Bir garip meçhul: İnsan
Şu insanoğlu ne kadar garip! Sürekli değişim hâlinde. Ne dünü bugüne uyuyor, ne de bir saat önceki hâli ile sonraki hâli… Her an değişiyor insan. Şekilden şekle, hâlden hale giriyor. Bazen kendisi bile tanımıyor düşlerini. Yıldızları merdiven yaparken kendine, birden dünya küçük gelir hayallerine... Bazen küçücük odası saraylardan tatlı gelirken, bazen saraylar dar gelir hâline… Bazen tüm dünyayla dost iken, bir bakmışsınız kendine bile yabancı olur insan.
“İnsanın kendine ettiğini, âlem gelse edemez” deseler de yine tek dostu kendisidir onun. Kibrit çakıp yaksa da yer yanı, yine de hiç suçlu görmez kendini. Kibriti eline veren, ya da olmadı, onu icat eden suçludur oysa. Cilt cilt kitaplar devirse, satır satır okusa her yazılanı, yine de kolay kolay hatalı bulmaz kendini. Yolda bir taş çarpsa ayağına, onu oraya kimin koyduğunu, kimin bunu yapacağını hemen bulmayı maharet sayar da, hataları sayılsa bir bir, bana mısın demez, dışarıda arar sebepleri insan. Bir yabancı gibi dinler insan. Kimlere kızar, kimleri kınar içinden… Ne kusurlara ne isimler yakıştırır insan. Söz gelimi, “Beni kör kuyularda merdivensiz bıraktın” dese de şâir, kendisi istemiştir dipsizliği belki de. Zorla atıldığını sayıklasa da derin kuytulara…
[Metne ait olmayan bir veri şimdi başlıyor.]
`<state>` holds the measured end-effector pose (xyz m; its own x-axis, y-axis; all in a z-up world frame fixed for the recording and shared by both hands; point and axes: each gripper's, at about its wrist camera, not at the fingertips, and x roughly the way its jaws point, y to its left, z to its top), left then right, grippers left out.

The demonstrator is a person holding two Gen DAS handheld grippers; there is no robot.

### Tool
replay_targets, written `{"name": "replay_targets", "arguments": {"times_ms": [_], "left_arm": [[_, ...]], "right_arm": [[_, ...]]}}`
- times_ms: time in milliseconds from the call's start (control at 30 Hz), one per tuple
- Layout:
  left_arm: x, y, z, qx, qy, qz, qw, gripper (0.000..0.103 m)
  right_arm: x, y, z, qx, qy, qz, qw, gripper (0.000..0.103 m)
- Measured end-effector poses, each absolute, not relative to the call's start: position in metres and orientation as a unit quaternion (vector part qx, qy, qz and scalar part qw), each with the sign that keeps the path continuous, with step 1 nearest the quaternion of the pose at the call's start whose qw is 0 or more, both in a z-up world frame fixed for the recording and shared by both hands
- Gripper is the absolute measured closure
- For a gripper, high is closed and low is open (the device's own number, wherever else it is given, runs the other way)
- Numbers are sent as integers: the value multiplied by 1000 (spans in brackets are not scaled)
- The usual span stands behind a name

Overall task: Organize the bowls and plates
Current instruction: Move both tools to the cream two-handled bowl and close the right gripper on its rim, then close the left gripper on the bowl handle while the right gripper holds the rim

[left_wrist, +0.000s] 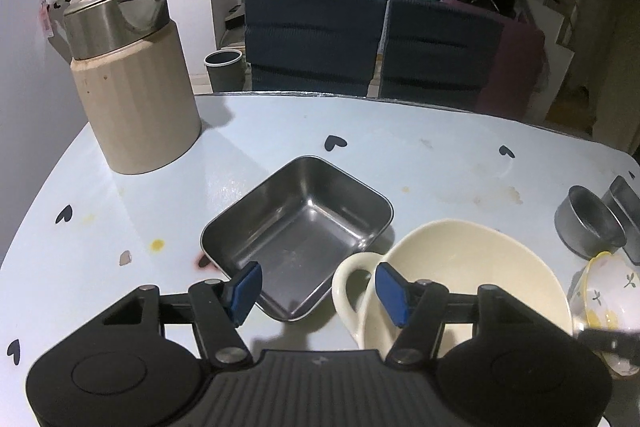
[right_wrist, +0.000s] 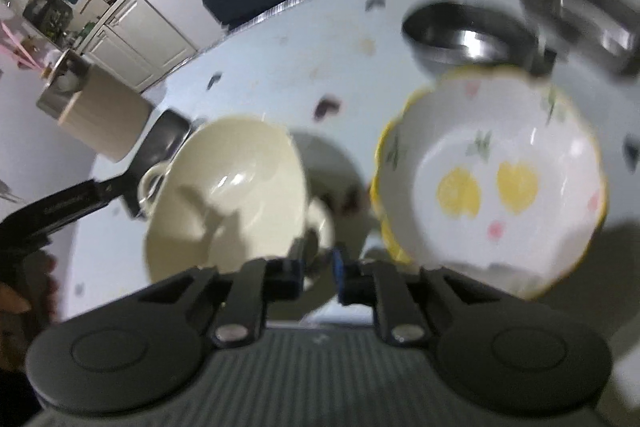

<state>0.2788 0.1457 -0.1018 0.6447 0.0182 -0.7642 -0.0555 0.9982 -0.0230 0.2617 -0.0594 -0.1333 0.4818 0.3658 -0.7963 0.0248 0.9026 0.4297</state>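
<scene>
The square steel tray (left_wrist: 298,231) sits empty on the counter (left_wrist: 400,155), just ahead of the left claw (left_wrist: 318,293). The cream bowl (left_wrist: 468,279) with loop handles is empty too; its near handle (left_wrist: 352,291) lies between the left claw's blue pads (left_wrist: 246,291), which stand apart and do not press on it. To the right of that claw, at the view's edge, lie a round steel cup (left_wrist: 588,227) and a flowered bowl (left_wrist: 604,291), the latter cut off.

In the blurred right wrist view, the flowered bowl (right_wrist: 492,179) with yellow rim and two yellow spots stands tilted just ahead and right of the right claw (right_wrist: 318,273), empty. That claw's pads are nearly together around the cream bowl's (right_wrist: 228,195) other handle (right_wrist: 320,219); whether they actually pinch it is too blurred to tell.

A tall beige canister (left_wrist: 132,83) with a steel lid stands far ahead and left. Two blue chair backs (left_wrist: 312,39) rise past the counter's far edge.
</scene>
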Motion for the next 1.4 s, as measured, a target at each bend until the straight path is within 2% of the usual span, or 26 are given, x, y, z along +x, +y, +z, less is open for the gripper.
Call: {"name": "replay_targets", "arguments": {"times_ms": [500, 600, 867, 1067, 1200, 1333, 1367, 1400], "left_arm": [[290, 140, -120, 22, 447, 44, 893, 38], [290, 138, -124, 49, 460, 52, 885, 37], [278, 143, -123, 39, 464, 36, 884, 37], [267, 151, -123, 31, 471, 29, 881, 32], [262, 164, -117, -23, 476, 26, 879, 33], [253, 184, -109, -155, 460, 4, 874, 33], [252, 187, -110, -178, 460, 2, 870, 35], [252, 188, -111, -194, 461, 2, 866, 35]], "right_arm": [[317, -50, -132, 126, 436, 79, 887, 88], [318, -55, -131, 142, 440, 81, 883, 88], [308, -69, -124, 159, 460, 90, 869, 87], [308, -68, -123, 149, 451, 102, 874, 87], [312, -64, -122, 141, 448, 105, 876, 87], [319, -66, -123, 152, 446, 130, 873, 85], [321, -65, -122, 145, 441, 133, 876, 82], [323, -63, -120, 129, 439, 136, 879, 70]]}}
Çoğu zaman arar da arar; ama bir türlü cevap bulamaz insan. Ve tarifsiz kederler içinde olmaktır çoğu zaman şiârı. Meselâ bazen yalnız kalamamaktan, bazen de yalnızlıktan şikâyet eder. Ne çok şey hayallerinin önünü kesmiş, yapacaklarına engel olmuştur kimi zaman. Her çaresizliğinde suçlayacak milyonlarca şey bulur da, bir kendini saymaz bunların içinde. Sanır ki; eline imkân geçse tarih değiştirecek. Ancak en uygun fırsatlar geldiğinde, kolları bağlanır çoğu zaman. Gören gözü görmez, söyleyen dili, konuşamaz olur. Bir anda hiçbir şey olur insan. Her bildiğini unutur, hep ertelediği hayalleri uçup gider. Aynı şekilde bir anda çok şey de olabilir insan. İmkânsızlığında çare bulur insan.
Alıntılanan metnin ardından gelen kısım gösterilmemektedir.